Unit test failure on fido ska3-prime on archive regress test

jeanconn commented 1 year ago

I'm seeing a test fail on ska3-prime with fido on test_commands_create_archive_regress.

This passes on ska3 on fido and on ska3-prime (2023.1rc9) on kady.


jeanconn-fido> pytest
============================================================================ test session starts =============================================================================
platform linux -- Python 3.10.8, pytest-7.2.1, pluggy-1.0.0
rootdir: /proj/sot/ska/jeanproj/git/kadi, configfile: pytest.ini
plugins: anyio-3.6.2
collected 193 items                                                                                                                                                          

kadi/commands/tests/test_commands.py ...............F...........................................................                                                       [ 38%]
kadi/commands/tests/test_states.py ......................x..........................................x....................                                              [ 83%]
kadi/tests/test_events.py ..........                                                                                                                                   [ 88%]
kadi/tests/test_occweb.py ......................                                                                                                                       [100%]
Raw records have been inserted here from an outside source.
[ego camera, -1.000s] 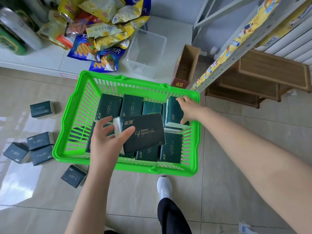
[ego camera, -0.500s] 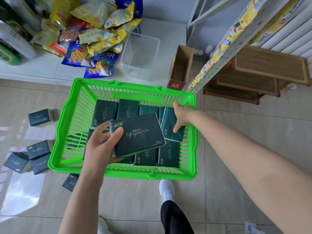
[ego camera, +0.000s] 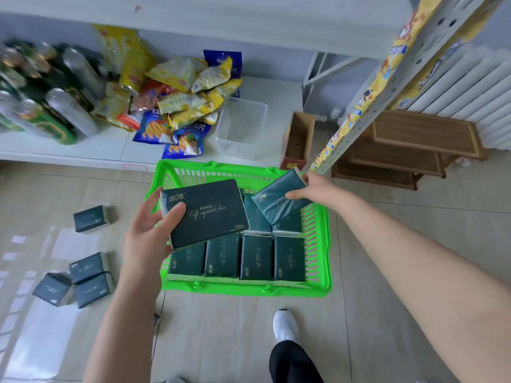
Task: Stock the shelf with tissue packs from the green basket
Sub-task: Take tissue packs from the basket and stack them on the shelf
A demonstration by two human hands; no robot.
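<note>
A green basket [ego camera: 322, 244] stands on the tiled floor and contains several dark green tissue packs [ego camera: 255, 258] in rows. My left hand [ego camera: 149, 230] grips one dark green tissue pack [ego camera: 206, 212] above the basket's left side, thumb on its top face. My right hand [ego camera: 313, 189] pinches a second tissue pack [ego camera: 276, 199], tilted, above the basket's far right corner. The white lower shelf [ego camera: 91, 149] lies just beyond the basket.
Snack bags [ego camera: 182, 106] and cans [ego camera: 55, 111] crowd the shelf's left part. A clear plastic tub [ego camera: 243, 125] and an open cardboard box [ego camera: 298, 136] stand to their right. Loose tissue packs [ego camera: 83, 280] lie on the floor at left. A shelf upright [ego camera: 387, 87] rises at right. My shoe [ego camera: 286, 326] is below the basket.
My right hand has taken hold of a pack and lifted it out of the basket. My left hand has raised its pack higher. The view has tilted up toward the shelf.
</note>
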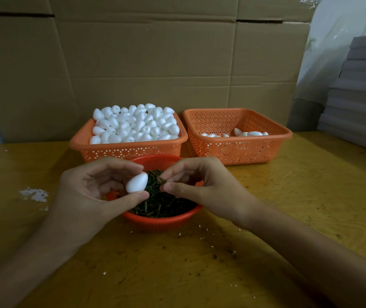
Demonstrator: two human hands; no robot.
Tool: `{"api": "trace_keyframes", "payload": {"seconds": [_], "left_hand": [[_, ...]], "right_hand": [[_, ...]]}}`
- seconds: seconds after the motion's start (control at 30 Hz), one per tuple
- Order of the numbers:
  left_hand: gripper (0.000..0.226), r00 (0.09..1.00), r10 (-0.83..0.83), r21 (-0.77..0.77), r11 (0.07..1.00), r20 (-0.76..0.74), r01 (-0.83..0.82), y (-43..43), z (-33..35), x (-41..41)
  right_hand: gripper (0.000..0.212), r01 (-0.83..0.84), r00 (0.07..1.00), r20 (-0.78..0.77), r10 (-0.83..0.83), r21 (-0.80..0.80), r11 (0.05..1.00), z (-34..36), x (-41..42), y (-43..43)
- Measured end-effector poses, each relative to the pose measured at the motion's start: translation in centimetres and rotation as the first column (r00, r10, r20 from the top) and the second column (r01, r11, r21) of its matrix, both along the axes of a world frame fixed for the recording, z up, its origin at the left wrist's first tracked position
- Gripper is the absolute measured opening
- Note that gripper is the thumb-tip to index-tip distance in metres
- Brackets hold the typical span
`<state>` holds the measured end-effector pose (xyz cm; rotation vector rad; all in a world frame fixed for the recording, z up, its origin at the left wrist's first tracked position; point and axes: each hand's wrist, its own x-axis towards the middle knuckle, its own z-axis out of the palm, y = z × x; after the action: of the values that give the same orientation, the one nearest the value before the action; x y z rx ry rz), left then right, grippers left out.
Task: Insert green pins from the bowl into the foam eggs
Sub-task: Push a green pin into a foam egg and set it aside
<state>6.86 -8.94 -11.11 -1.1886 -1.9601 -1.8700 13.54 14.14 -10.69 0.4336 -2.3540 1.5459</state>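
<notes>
**A:** What is taking up most of the view?

**B:** A wall of brown cardboard boxes [155, 52] is standing across the upper half of the frame. A yellow-brown wooden worktop [288, 196] is spreading over the lower half. A stack of grey sheets [360, 96] is sitting at the right edge, with pale plastic film [333, 30] hanging above it.

**A:** And what is sitting on the worktop?

**B:** Two orange perforated baskets are sitting side by side at the centre, close to the cardboard. The left basket [77, 144] is brimming with white foam eggs [133, 123]. The right basket [239, 150] is holding only a few eggs [244, 134] along its bottom. Just in front of them a red bowl [162, 223] is sitting, heaped with green pins [166, 203]. White crumbs [34, 194] are lying at the left of the frame, with smaller specks below the bowl.

**A:** What are the hands doing?

**B:** Both are hovering over the bowl at centre frame. The left hand [84, 190] is holding a single egg [136, 182]. Its grip is curling round it, thumb beneath and fingertips above, and the egg is tilting towards the other hand. The right hand [202, 187] is keeping its grip pressed together, pinching a single pin [162, 180] between thumb and forefinger. That pin is sitting just to the right of the egg, and I cannot tell whether it is touching it.
</notes>
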Motion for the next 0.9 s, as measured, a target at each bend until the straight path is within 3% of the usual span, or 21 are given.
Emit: {"api": "trace_keyframes", "payload": {"seconds": [0.27,0.63,0.9], "left_hand": [[0.049,0.999,-0.015,0.040,0.999,0.046,0.013,0.04,0.11,-0.04],[0.045,0.999,-0.022,0.051,0.999,0.042,0.020,-0.15,0.31,0.05],[0.043,0.988,-0.033,0.093,0.995,0.151,0.019,-0.25,-0.06,-0.30]], "right_hand": [[0.017,0.000,1.000,0.020,0.000,0.012,1.000,0.18,0.10,-0.08],[0.017,-0.022,1.000,0.019,0.022,0.007,1.000,0.21,0.11,-0.06],[0.016,-0.037,0.999,0.027,0.037,-0.021,0.999,0.33,0.15,-0.25]]}}
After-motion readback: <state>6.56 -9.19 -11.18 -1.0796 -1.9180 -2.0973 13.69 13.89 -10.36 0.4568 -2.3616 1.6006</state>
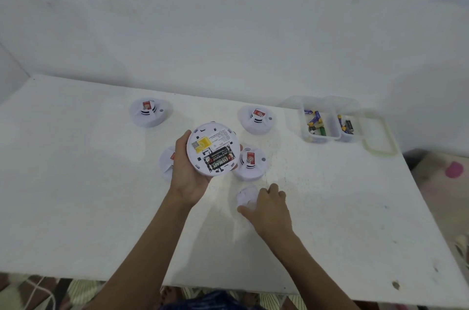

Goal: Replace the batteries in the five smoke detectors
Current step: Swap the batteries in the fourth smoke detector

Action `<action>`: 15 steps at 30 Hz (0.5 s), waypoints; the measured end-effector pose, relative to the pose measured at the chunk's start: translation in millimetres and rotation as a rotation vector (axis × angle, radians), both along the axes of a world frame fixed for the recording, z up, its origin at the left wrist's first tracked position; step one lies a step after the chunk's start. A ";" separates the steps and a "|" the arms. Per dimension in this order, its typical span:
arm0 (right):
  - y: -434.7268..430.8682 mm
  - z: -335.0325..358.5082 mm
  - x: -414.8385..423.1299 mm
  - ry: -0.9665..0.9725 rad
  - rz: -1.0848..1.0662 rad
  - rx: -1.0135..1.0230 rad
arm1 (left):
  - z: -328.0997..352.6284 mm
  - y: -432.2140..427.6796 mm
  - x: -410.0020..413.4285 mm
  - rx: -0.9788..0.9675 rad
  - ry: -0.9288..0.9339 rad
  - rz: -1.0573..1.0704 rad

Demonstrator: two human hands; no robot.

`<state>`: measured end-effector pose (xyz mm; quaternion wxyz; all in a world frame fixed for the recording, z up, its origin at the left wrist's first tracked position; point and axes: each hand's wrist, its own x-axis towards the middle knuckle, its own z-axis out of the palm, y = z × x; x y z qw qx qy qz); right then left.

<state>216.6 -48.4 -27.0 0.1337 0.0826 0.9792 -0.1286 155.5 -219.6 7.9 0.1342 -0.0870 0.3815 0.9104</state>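
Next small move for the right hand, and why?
Probably release the back cover and bring the right hand to the black batteries in the detector the left hand holds: compartment open, cells seated, whether old or new unclear.

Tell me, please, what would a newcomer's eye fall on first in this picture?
The upturned smoke detector held in the left hand, mid-table, with two black batteries showing in its open back. Just nearer, the right hand grips a white round cover on the table. At the far right stands a clear container of loose batteries.
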 end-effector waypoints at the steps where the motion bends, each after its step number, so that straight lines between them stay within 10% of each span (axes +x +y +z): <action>1: -1.0 -0.5 -0.3 0.001 -0.006 -0.004 | -0.7 -0.5 0.0 0.006 0.005 -0.004; 15: 11.5 28.1 -10.7 -0.014 -0.090 -0.496 | 5.3 -5.7 2.4 0.099 0.008 -0.006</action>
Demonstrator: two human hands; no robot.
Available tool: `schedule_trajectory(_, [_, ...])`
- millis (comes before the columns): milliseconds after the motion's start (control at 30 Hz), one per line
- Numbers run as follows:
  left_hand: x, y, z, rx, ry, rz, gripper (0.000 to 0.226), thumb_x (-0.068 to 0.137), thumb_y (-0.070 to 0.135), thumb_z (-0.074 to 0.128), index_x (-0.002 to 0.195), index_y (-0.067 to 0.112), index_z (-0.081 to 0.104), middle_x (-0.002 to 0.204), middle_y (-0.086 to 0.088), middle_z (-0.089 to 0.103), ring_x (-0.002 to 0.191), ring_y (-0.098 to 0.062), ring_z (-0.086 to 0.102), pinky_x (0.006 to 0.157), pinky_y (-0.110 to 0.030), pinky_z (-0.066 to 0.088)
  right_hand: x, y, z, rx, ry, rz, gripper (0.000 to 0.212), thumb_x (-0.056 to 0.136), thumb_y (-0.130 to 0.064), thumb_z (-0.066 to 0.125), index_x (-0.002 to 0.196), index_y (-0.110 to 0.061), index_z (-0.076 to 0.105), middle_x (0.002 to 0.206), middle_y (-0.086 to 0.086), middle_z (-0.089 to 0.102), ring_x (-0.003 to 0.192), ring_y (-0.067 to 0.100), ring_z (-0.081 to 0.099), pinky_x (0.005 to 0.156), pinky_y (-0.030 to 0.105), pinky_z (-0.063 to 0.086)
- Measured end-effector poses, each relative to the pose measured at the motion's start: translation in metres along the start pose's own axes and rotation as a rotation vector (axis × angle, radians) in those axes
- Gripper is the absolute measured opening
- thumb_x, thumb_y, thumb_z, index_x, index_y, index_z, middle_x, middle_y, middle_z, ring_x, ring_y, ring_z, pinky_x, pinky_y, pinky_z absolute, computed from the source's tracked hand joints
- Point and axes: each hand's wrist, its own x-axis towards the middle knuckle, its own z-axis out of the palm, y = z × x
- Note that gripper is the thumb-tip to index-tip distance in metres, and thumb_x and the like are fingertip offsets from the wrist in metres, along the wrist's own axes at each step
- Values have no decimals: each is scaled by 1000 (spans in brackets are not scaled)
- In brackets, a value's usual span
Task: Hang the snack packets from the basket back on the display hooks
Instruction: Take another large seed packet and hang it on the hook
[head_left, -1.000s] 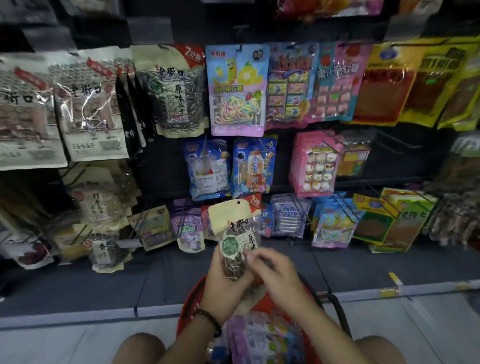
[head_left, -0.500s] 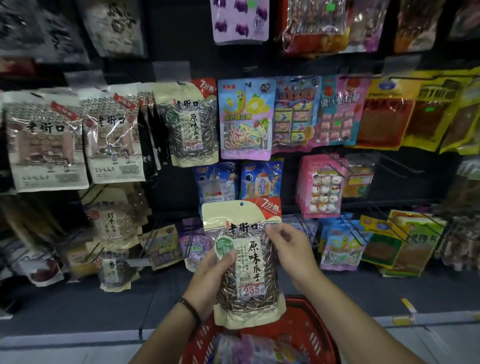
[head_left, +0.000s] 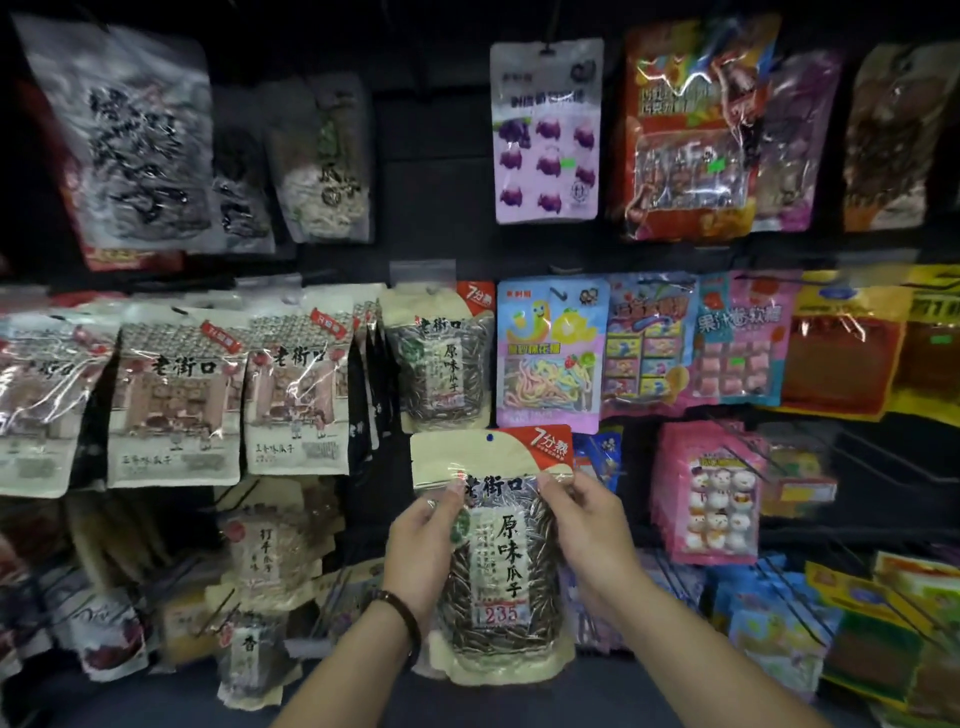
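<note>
Lifted higher, the cream plastic sunflower-seed packet (head_left: 493, 551), pinched by left hand (head_left: 423, 545) and right hand (head_left: 587, 530), nears its matching hung packet (head_left: 441, 358).

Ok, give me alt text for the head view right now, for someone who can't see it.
The left hand and right hand pinch a cream sunflower seed packet upright by its upper sides, just below a matching packet hanging on the display wall. Other snack packets hang in rows all around.
</note>
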Motion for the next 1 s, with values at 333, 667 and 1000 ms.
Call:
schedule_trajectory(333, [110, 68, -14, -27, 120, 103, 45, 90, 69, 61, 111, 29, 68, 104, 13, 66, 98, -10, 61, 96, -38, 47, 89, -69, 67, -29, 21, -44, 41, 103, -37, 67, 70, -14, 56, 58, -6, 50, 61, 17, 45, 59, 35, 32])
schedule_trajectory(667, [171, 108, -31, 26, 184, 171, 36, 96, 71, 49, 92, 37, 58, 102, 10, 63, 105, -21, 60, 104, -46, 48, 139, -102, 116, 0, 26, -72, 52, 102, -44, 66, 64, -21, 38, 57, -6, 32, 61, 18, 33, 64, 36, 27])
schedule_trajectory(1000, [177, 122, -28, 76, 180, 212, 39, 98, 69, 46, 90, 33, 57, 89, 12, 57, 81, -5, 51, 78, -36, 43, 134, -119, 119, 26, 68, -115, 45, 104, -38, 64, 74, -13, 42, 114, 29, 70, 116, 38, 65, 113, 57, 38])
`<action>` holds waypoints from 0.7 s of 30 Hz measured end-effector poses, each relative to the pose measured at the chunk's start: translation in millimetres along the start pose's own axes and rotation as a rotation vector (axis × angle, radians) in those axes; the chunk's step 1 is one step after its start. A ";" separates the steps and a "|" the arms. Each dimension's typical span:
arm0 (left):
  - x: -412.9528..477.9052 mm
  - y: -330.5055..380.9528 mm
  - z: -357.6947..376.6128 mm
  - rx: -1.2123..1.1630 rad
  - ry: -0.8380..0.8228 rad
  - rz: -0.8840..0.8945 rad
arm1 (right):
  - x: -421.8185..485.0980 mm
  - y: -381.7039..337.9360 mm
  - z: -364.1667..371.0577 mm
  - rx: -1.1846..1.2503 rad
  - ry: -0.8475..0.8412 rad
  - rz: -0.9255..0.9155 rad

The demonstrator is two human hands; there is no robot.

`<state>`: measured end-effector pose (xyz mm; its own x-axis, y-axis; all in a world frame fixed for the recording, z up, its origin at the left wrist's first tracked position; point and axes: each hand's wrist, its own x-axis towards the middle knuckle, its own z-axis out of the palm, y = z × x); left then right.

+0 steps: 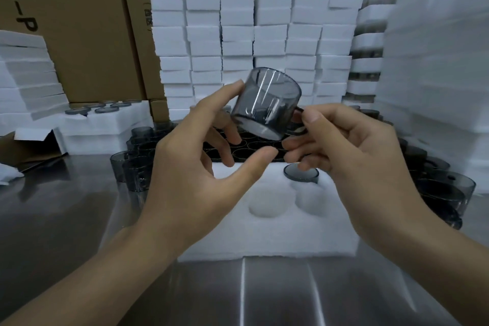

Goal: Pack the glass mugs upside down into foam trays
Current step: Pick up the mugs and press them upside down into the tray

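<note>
While one glass mug is held in the air, the packing stands at an early stage. Far left of the grip and beyond it, a filled foam tray shows mug bases uppermost and is judged complete. Left of and below the grip, loose mugs stand upright on the metal table, not yet packed. Left hand: fingers relaxed and spread, index fingertip touching the mug's wall, thumb apart from the glass; it steadies and does not clasp. Held mug: smoky grey, transparent, straight-walled, tilted, handle to the right; which end is the mouth cannot be told. Right hand: thumb and forefinger pinch the handle and carry the mug. Directly below the grip lies the current foam tray. One seated mug sits upside down in a recess just under the right hand's fingers. At least two round recesses nearer the viewer are empty, and any under the left hand are hidden. Right of and below the grip lies a further crowd of mugs. Judgement: one tray done, one mug of the present tray seated, most of the stock unpacked
</note>
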<state>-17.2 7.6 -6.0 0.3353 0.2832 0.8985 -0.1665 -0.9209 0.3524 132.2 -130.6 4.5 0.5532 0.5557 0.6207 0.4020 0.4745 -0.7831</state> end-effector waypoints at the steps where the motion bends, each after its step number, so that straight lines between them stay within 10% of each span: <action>1: 0.7 -0.6 -0.2 0.013 -0.004 0.006 | 0.9 -0.1 0.1 0.049 0.006 0.044; 21: 2.8 -1.9 -1.3 -0.088 0.079 -0.046 | 5.9 -12.0 -2.7 0.218 -0.216 0.223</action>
<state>-17.2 10.4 -3.8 0.2710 0.3479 0.8975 -0.2345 -0.8805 0.4121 132.6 -134.8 17.4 0.4333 0.7819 0.4482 0.1119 0.4468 -0.8876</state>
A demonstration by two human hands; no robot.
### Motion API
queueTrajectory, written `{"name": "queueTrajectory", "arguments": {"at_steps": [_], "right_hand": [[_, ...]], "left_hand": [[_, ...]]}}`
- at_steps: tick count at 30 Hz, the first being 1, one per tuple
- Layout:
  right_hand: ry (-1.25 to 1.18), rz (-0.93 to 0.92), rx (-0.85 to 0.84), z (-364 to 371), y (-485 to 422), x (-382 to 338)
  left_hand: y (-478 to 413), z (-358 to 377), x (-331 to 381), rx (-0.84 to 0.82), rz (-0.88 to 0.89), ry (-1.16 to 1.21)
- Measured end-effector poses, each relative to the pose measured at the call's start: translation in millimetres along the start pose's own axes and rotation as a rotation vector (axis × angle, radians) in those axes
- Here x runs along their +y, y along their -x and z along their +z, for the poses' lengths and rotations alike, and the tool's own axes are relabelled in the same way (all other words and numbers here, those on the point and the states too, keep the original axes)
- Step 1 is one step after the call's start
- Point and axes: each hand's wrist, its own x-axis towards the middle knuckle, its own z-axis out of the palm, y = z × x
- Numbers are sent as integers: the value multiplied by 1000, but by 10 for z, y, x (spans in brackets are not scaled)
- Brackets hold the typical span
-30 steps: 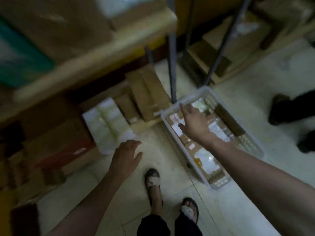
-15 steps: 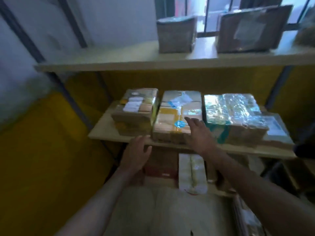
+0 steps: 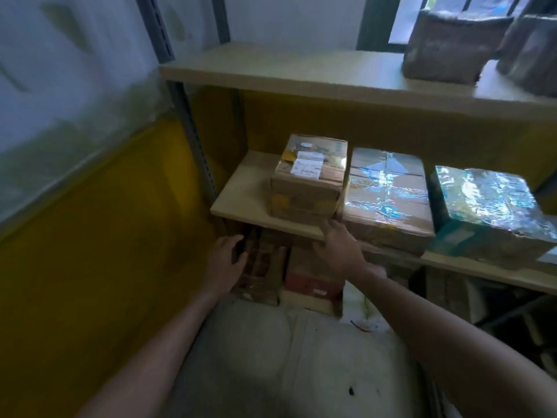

================================================================================== FAILURES ==================================================================================
__________________________________________________________________ test_commands_create_archive_regress[2] ___________________________________________________________________

tmpdir = local('/tmp/pytest-of-jeanconn/pytest-1591/test_commands_create_archive_r1'), version_env = '2'

    @pytest.mark.skipif("not HAS_MPDIR")
    def test_commands_create_archive_regress(tmpdir, version_env):
        """Create cmds archive from scratch and test that it matches flight

        This tests over an eventful month that includes IU reset/NSM, SCS-107
        (radiation), fast replan, loads approved but not uplinked, etc.
        """
        update_cmds = update_cmds_v2 if version_env == "2" else update_cmds_v1
        commands = commands_v2 if version_env == "2" else commands_v1

        kadi_orig = os.environ.get("KADI")
        start = CxoTime("2021:290")
        stop = start + 30 * u.day
        cmds_flight = commands.get_cmds(start + 3 * u.day, stop - 3 * u.day)
        cmds_flight.fetch_params()

        with conf.set_temp("commands_dir", str(tmpdir)):
            try:
                os.environ["KADI"] = str(tmpdir)
                update_cmds.main(
                    (
                        "--lookback=30" if version_env == "2" else f"--start={start.date}",
                        f"--stop={stop.date}",
                        f"--data-root={tmpdir}",
                    )
                )
                # Force reload of LazyVal
                del commands.IDX_CMDS._val
                del commands.PARS_DICT._val
                del commands.REV_PARS_DICT._val

                # Make sure we are seeing the temporary cmds archive
                cmds_empty = commands.get_cmds(start - 60 * u.day, start - 50 * u.day)
                assert len(cmds_empty) == 0

                cmds_local = commands.get_cmds(start + 3 * u.day, stop - 3 * u.day)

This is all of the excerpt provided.